Assigned task: Your copy should match the records exactly, apart from the pictures, which stay out.

Data section section start

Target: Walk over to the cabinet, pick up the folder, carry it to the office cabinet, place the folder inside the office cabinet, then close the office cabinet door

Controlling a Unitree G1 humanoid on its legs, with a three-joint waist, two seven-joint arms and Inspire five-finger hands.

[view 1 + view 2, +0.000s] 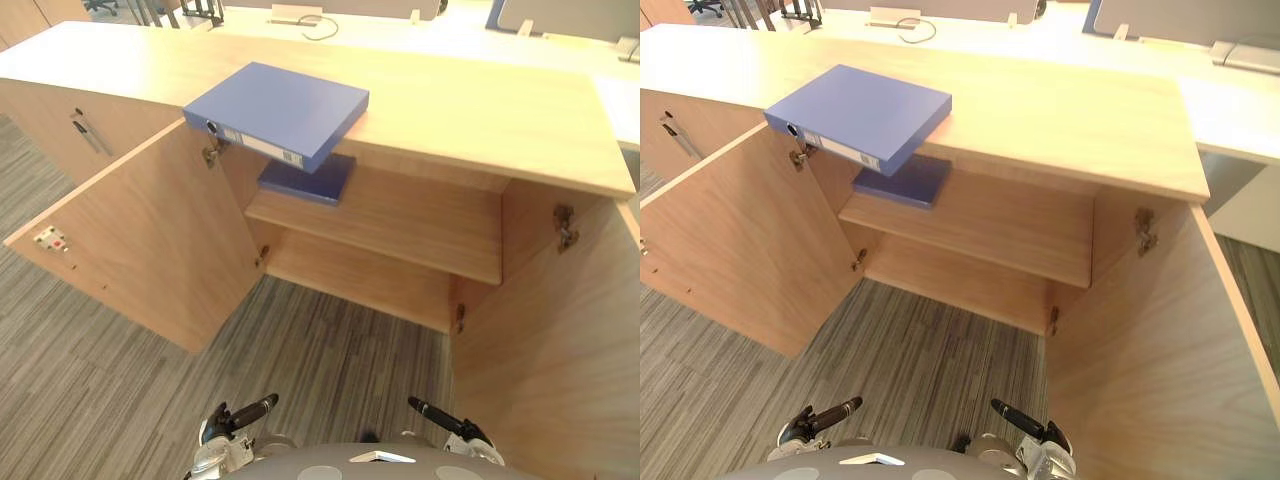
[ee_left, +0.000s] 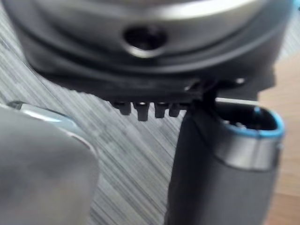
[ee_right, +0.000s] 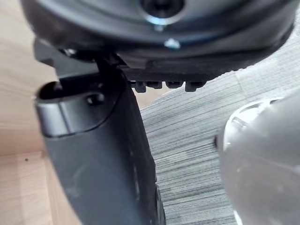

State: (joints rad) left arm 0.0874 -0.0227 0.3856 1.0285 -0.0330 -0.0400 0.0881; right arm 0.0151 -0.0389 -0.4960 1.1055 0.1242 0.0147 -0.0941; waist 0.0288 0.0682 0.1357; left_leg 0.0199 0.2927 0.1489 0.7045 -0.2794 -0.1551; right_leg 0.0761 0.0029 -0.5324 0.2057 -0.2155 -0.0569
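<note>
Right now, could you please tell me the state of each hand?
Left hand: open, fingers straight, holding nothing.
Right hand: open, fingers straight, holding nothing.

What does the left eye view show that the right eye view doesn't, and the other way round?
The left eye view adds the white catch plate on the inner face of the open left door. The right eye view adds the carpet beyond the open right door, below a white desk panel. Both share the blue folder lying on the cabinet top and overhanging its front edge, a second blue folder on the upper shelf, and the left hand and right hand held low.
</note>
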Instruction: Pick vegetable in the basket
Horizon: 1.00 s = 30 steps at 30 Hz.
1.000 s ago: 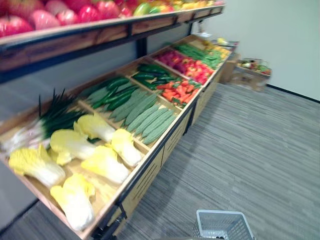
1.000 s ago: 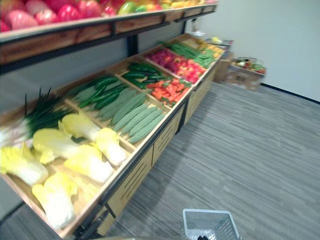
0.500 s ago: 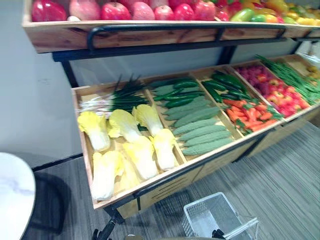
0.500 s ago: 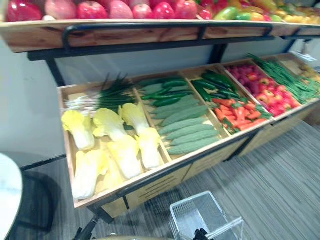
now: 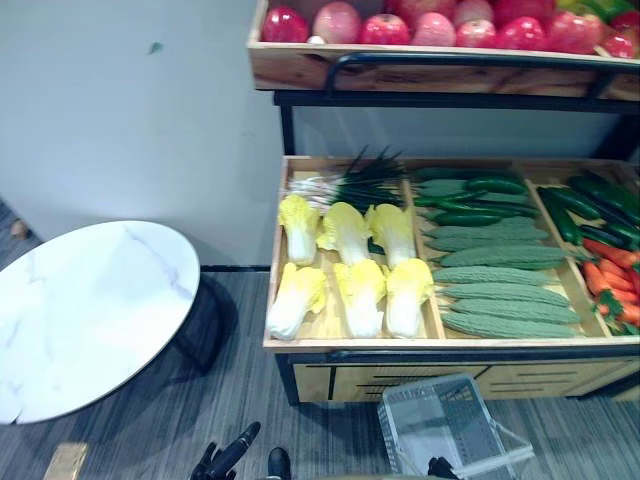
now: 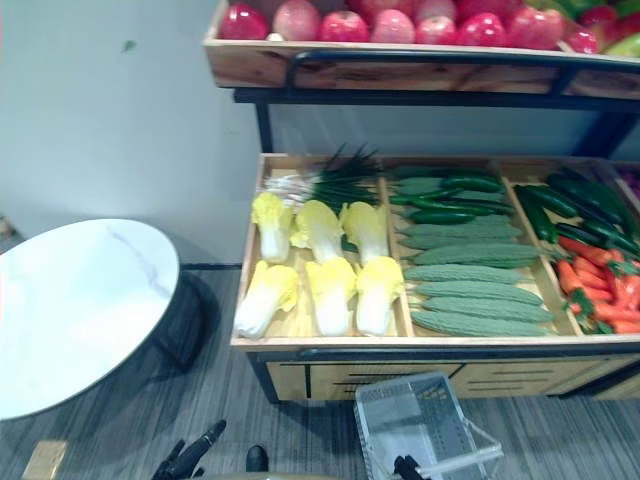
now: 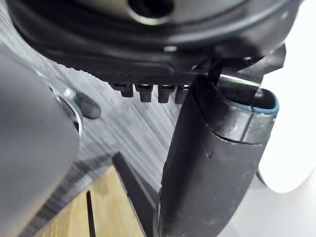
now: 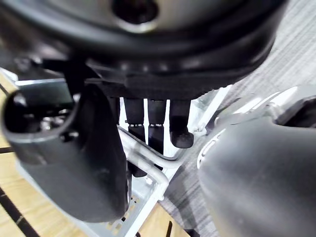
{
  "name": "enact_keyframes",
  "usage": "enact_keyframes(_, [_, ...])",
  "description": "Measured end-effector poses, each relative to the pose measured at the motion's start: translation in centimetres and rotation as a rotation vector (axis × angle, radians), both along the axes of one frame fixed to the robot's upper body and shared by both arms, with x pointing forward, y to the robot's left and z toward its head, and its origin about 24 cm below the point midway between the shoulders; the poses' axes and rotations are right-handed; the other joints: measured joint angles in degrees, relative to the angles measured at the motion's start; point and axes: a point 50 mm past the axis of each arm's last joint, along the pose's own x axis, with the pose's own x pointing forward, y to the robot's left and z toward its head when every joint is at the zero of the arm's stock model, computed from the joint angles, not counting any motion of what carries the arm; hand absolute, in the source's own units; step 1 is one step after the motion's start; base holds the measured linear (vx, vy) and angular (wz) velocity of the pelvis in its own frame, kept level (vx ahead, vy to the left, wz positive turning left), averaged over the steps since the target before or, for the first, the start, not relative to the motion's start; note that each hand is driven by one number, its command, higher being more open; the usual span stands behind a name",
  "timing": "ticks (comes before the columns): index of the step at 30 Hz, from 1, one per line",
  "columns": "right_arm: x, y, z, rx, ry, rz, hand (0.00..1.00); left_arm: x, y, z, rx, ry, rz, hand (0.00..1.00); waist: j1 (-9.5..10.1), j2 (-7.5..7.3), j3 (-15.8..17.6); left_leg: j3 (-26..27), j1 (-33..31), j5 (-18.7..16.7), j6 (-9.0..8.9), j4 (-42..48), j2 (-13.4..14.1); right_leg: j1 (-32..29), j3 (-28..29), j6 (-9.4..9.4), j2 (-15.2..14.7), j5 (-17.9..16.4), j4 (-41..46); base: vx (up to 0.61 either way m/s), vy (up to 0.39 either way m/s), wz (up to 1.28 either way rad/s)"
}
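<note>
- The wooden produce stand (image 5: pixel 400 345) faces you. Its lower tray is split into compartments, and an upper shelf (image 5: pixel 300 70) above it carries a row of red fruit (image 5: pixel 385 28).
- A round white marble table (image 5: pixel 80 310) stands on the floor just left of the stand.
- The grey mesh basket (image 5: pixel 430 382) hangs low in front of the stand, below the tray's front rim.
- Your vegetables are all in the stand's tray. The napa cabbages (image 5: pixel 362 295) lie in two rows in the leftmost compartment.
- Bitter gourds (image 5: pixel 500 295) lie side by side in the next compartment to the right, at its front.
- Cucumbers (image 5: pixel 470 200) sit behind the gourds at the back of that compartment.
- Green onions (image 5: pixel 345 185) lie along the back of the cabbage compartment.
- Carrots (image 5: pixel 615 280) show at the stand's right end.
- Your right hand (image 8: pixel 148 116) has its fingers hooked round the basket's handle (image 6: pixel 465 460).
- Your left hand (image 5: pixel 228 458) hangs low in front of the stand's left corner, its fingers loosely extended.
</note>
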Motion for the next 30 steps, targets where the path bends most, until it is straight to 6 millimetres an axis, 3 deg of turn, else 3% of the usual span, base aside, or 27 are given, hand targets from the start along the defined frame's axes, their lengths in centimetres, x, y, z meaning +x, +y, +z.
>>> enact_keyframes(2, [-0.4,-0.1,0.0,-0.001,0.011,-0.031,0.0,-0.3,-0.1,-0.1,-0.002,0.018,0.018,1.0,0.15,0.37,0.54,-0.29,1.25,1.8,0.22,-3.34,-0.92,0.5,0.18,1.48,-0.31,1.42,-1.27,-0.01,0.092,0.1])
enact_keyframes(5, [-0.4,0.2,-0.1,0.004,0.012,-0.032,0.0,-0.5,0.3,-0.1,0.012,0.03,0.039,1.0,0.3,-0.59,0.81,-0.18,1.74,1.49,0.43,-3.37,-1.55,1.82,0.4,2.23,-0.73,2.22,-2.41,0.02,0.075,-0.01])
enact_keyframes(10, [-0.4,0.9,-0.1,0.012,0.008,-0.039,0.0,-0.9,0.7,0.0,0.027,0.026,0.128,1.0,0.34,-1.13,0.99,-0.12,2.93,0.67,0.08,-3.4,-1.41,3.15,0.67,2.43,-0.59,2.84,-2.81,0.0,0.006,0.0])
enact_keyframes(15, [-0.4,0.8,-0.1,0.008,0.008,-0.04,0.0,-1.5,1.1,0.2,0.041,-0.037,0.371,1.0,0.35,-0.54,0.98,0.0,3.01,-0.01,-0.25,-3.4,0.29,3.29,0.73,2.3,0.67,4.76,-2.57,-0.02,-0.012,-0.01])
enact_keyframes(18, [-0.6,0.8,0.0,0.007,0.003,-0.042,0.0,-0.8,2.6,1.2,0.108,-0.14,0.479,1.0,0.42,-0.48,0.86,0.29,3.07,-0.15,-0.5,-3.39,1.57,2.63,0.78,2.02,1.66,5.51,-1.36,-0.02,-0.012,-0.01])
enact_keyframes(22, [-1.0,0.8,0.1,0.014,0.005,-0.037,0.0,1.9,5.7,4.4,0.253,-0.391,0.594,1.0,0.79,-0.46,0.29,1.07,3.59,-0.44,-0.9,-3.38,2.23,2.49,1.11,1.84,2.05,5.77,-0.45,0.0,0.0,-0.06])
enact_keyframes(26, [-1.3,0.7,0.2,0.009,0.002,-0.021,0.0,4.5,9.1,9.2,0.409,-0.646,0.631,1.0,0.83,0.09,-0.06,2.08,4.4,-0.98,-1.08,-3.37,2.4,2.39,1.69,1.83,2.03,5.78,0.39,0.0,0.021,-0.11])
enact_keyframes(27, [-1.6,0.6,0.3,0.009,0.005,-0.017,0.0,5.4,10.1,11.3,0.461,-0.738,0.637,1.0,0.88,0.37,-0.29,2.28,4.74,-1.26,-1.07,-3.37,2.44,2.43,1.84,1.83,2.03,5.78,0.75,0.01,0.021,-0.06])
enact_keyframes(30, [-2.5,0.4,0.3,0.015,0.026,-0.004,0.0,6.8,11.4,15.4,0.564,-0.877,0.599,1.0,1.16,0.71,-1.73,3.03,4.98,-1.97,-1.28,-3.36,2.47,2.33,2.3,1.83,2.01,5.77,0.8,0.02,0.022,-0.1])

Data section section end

Response box:
Target: Walk over to the cabinet, pick up the folder, carry it to the office cabinet, place the folder inside the office cabinet, then close the office cabinet door

Controlling a Unitree G1 humanoid on its legs, with a three-joint waist, two seven-joint arms and Inspire five-finger hands.

[view 1 + view 2, +0.000s] 
[ee_left, +0.000s] 
[ee_right, +0.000s] 

State: (joints rad) left arm 0.0874 -0.0227 0.3856 1.0285 -0.0330 -0.0400 0.0881; right arm 0.0151 -0.0389 -0.4960 1.1055 0.1242 0.0147 -0.0941; waist 0.0288 0.0682 0.1357; left_leg 0.0199 0.2927 0.1489 0.7045 -0.2794 -0.1551; right_leg 0.0761 0.0029 -0.5324 0.2057 -0.2155 -0.0569
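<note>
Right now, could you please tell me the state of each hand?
Left hand: open, fingers straight, holding nothing.
Right hand: open, fingers straight, holding nothing.

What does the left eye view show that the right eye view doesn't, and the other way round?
The left eye view adds the white catch plate on the inner face of the open left door. The right eye view adds the carpet beyond the open right door, below a white desk panel. Both share the blue folder lying on the cabinet top and overhanging its front edge, a second blue folder on the upper shelf, and the left hand and right hand held low.
</note>
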Instruction: Pick vegetable in the basket
Horizon: 1.00 s = 30 steps at 30 Hz.
1.000 s ago: 
1.000 s ago: 
0.500 s ago: 
0.500 s ago: 
now: 
now: 
now: 
now: 
{
  "name": "enact_keyframes",
  "usage": "enact_keyframes(_, [_, ...])",
  "description": "Measured end-effector poses, each relative to the pose measured at the motion's start: translation in centimetres and rotation as a rotation vector (axis × angle, radians), both along the axes of one frame fixed to the robot's upper body and shared by both arms, with x pointing forward, y to the robot's left and z toward its head, and its origin about 24 cm below the point midway between the shoulders; the poses' axes and rotations are right-handed; the other joints: measured joint angles in degrees, relative to the angles measured at the motion's start; point and axes: a point 50 mm past the axis of each arm's last joint, along the pose's own x axis, with the pose's own x pointing forward, y to the robot's left and z toward its head when every joint is at the zero of the arm's stock model, computed from the joint angles, not counting any motion of what carries the arm; hand absolute, in the source's own units; step 1 is one step after the motion's start; base holds the measured linear (vx, vy) and angular (wz) velocity of the pelvis in its own frame, kept level (vx ahead, vy to the left, wz positive turning left), averaged over the steps since the target before or, for the first, the start, not relative to the motion's start; note that each hand is driven by one number, its command, higher being more open; the usual span stands behind a name",
  "timing": "ticks (comes before the columns): index of the step at 30 Hz, from 1, one per line",
  "columns": "right_arm: x, y, z, rx, ry, rz, hand (0.00..1.00); left_arm: x, y, z, rx, ry, rz, hand (0.00..1.00); waist: j1 (-9.5..10.1), j2 (-7.5..7.3), j3 (-15.8..17.6); left_leg: j3 (-26..27), j1 (-33..31), j5 (-18.7..16.7), j6 (-9.0..8.9), j4 (-42..48), j2 (-13.4..14.1); right_leg: j1 (-32..29), j3 (-28..29), j6 (-9.4..9.4), j2 (-15.2..14.7), j5 (-17.9..16.4), j4 (-41..46); base: vx (up to 0.61 either way m/s), vy (up to 0.39 either way m/s), wz (up to 1.28 either way rad/s)"
}
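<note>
- The wooden produce stand (image 5: pixel 400 345) faces you. Its lower tray is split into compartments, and an upper shelf (image 5: pixel 300 70) above it carries a row of red fruit (image 5: pixel 385 28).
- A round white marble table (image 5: pixel 80 310) stands on the floor just left of the stand.
- The grey mesh basket (image 5: pixel 430 382) hangs low in front of the stand, below the tray's front rim.
- Your vegetables are all in the stand's tray. The napa cabbages (image 5: pixel 362 295) lie in two rows in the leftmost compartment.
- Bitter gourds (image 5: pixel 500 295) lie side by side in the next compartment to the right, at its front.
- Cucumbers (image 5: pixel 470 200) sit behind the gourds at the back of that compartment.
- Green onions (image 5: pixel 345 185) lie along the back of the cabbage compartment.
- Carrots (image 5: pixel 615 280) show at the stand's right end.
- Your right hand (image 8: pixel 148 116) has its fingers hooked round the basket's handle (image 6: pixel 465 460).
- Your left hand (image 5: pixel 228 458) hangs low in front of the stand's left corner, its fingers loosely extended.
</note>
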Motion for the next 30 steps, targets where the path bends most, until it is straight to 6 millimetres an axis, 3 deg of turn, else 3% of the usual span, base aside, or 27 are given, hand targets from the start along the defined frame's axes, their lengths in centimetres, x, y, z meaning +x, +y, +z.
>>> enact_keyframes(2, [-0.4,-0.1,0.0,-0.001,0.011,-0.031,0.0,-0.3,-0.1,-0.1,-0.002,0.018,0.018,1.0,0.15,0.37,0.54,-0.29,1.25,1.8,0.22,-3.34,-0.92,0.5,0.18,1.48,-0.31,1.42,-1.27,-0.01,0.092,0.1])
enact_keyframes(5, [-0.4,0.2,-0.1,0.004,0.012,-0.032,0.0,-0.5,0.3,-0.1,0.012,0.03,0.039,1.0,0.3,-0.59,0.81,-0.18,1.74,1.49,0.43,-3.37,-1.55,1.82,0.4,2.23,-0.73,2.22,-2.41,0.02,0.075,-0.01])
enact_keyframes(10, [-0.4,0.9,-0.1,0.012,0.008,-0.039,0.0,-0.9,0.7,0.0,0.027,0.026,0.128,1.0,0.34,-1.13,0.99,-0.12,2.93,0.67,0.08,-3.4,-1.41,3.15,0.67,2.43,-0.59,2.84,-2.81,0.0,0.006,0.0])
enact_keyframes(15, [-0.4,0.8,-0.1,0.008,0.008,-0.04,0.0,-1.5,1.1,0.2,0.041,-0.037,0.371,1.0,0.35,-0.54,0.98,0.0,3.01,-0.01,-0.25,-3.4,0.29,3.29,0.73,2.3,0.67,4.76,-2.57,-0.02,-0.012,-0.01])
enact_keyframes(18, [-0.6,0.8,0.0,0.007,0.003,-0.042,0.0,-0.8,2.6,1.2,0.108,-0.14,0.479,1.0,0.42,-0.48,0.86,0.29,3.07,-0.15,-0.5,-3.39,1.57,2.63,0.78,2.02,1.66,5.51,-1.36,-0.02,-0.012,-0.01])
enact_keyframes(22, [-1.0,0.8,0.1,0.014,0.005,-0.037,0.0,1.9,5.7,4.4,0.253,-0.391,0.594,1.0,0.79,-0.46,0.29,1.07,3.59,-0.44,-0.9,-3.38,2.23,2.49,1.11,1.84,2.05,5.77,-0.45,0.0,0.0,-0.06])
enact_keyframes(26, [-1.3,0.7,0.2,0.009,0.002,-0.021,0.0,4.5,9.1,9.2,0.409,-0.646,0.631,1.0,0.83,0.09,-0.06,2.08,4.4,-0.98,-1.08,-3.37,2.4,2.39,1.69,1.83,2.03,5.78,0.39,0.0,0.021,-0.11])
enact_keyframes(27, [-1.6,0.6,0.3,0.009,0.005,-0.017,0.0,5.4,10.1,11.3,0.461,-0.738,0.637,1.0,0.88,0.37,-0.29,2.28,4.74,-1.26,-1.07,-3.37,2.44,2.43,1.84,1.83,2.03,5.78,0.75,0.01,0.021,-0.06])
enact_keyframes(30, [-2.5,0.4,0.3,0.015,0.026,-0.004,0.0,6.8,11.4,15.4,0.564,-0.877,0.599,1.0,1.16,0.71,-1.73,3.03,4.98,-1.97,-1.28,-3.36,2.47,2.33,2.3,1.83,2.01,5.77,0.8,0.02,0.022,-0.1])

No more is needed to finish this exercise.